The lessons were written by Karen Swales who spent countless hours planning and writing appropriate third through sixth-grade lessons. We were blessed to have the Rev. Zach Roberts, the Rev. Jonathon Bevil, Pam Snider, and Melinda Shunk to teach each group of about 30 children.
Sure we had bounce houses, an amazing playground, nine square, photo booths, and box lunches, but what touched children’s lives the most was bagging rice for the food pantry, worship with students serving Communion, and hands-on fun rotational lessons that taught kids that our God Loves Us, our God Chooses Us, our God Gives Spiritual Gifts, and God Calls each of us.
Quest kids have fun during a worship time led by Craig Williams.
|| Photo by Stephen Gideon
The Rev. Jonathon Bevil helps to shephered children tasked with leading Holy Communion. Each pair of servers was guided by an adult.
|| Photo by Melinda Shunk
A Quest participant signs the flag of his team for the day.

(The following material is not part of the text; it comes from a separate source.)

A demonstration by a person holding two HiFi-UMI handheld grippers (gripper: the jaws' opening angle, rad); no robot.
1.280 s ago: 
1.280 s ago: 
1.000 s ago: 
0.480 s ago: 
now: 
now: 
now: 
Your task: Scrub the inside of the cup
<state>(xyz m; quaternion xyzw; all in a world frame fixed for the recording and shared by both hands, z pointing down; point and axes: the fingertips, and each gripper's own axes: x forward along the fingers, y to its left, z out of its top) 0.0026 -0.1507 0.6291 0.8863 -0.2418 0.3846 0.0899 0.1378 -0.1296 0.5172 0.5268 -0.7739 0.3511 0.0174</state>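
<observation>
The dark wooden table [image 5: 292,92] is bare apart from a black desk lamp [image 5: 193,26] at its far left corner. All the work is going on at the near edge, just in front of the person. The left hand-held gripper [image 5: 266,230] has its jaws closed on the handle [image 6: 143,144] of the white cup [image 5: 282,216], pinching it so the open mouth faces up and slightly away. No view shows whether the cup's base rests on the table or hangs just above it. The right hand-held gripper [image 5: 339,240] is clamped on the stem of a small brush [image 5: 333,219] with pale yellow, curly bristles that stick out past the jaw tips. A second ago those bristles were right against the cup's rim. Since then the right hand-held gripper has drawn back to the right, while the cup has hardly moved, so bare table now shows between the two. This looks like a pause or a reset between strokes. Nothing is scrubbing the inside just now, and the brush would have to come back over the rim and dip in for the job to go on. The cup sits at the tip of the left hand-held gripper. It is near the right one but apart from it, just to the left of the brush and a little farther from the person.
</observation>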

|| Photo by Stephen Gideon
Quest kids pose for a phot in front of the Arkansas Conference step and repeat banner. || Photo by Stephen Gideon
A flag at Quest signed by many of the kids who participated in the weekend’s events.

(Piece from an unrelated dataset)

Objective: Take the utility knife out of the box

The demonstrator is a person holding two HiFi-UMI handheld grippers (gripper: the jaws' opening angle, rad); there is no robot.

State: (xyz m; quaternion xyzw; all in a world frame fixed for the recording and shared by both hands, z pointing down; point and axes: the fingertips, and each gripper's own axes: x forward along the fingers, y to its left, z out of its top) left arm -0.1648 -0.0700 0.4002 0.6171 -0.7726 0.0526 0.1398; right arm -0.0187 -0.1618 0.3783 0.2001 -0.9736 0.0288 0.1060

Melinda Shunk, Coordinator for Children’s Ministries, speaks to kids at Quest.
“Wow! We had a great time! Kids showed up Sunday to church with their crosses on from the Lesson from Pastor Zach,” said Anne Stocks, Children’s Minister at Trinity United Methodist Church. “They seemed so much more plugged in and invested in each other. I think we will be reaping the benefits from Quest for some time yet. The kids want to know when we will be doing something like that again. They are all in.”
Bishop Mueller was able to Skype into the morning worship to share with the students his call for the larger church, and the Rev. Jim Polk led the student-assisted Communion. Craig Williams used his gift of music to get everyone rocking and out of their seats for praise while calming us back down as we learned that we can even offer prayer in song!
We also worked hard on the Quest Connector’s Challenge! Students were challenged during the opening to connect with and remember the names of at least five or more people outside of their home church. Twelve students were awarded a Cross Quest necklace and candy for standing up on stage at closing and naming at least seven new people that they met by the end of the day.
The goal of this event was to give the tween students something that was a statewide event tailored just for them. Quest was an Arkansas Conference event that brought them outside of the walls of their hometown church to show them we are called to be one church. God truly blessed our day at Quest!